● EXERCISE REQUIREMENTS: Which of the lines in the listing that follows hold "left"? Pull each one out.

=== Begin Enclosure ===

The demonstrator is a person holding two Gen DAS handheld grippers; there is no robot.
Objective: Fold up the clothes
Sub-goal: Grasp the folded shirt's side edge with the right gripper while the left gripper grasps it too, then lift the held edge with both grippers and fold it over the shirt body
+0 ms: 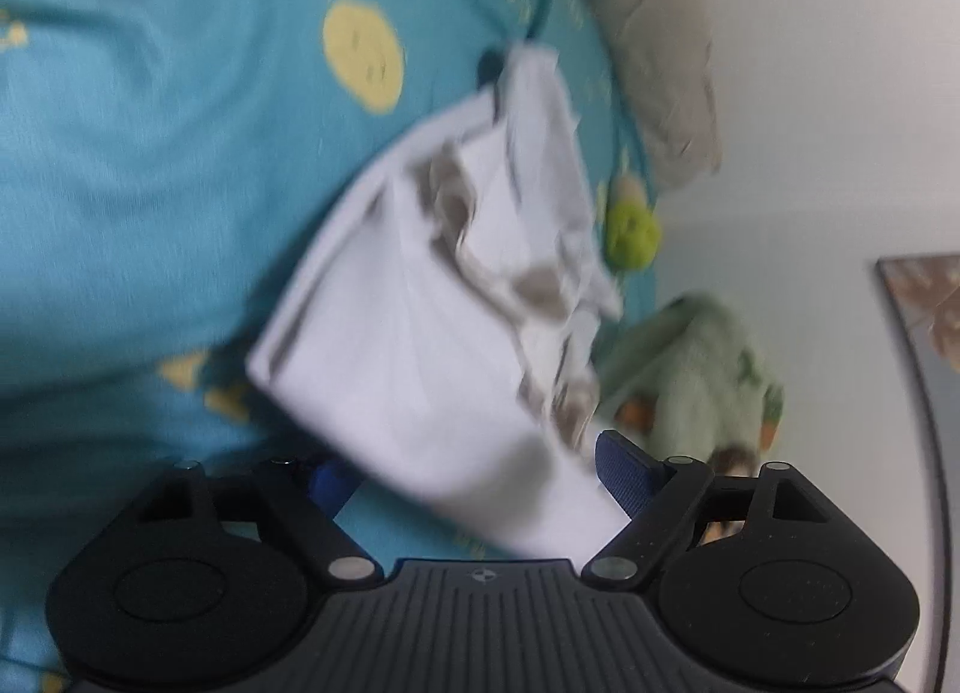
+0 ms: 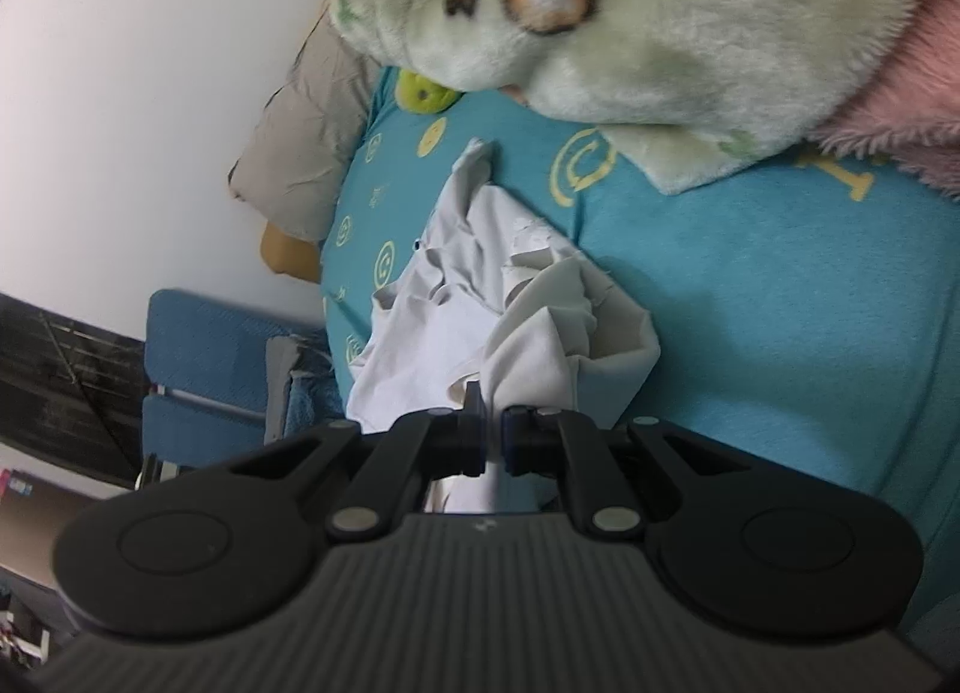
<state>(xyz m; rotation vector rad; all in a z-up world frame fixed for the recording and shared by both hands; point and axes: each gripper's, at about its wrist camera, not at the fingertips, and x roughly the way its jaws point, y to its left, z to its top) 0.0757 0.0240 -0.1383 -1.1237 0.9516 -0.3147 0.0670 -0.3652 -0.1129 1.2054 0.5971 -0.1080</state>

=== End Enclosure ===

● RESPONSE TO THIS TASK:
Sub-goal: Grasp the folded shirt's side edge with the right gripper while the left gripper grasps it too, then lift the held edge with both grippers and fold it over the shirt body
<state>(xyz m; rotation vector rad; all in a z-up world frame fixed for the recording and shared by both hands; point and axes: each gripper's, at about its wrist camera, not at the fingertips, and x roughly the way its jaws point, y to its left, z to its top) 0.0757 0.0240 -0.1383 -1.1237 0.9516 -0.3147 0.0670 -0.3652 -0.1129 1.2054 0.5971 -0.1080</state>

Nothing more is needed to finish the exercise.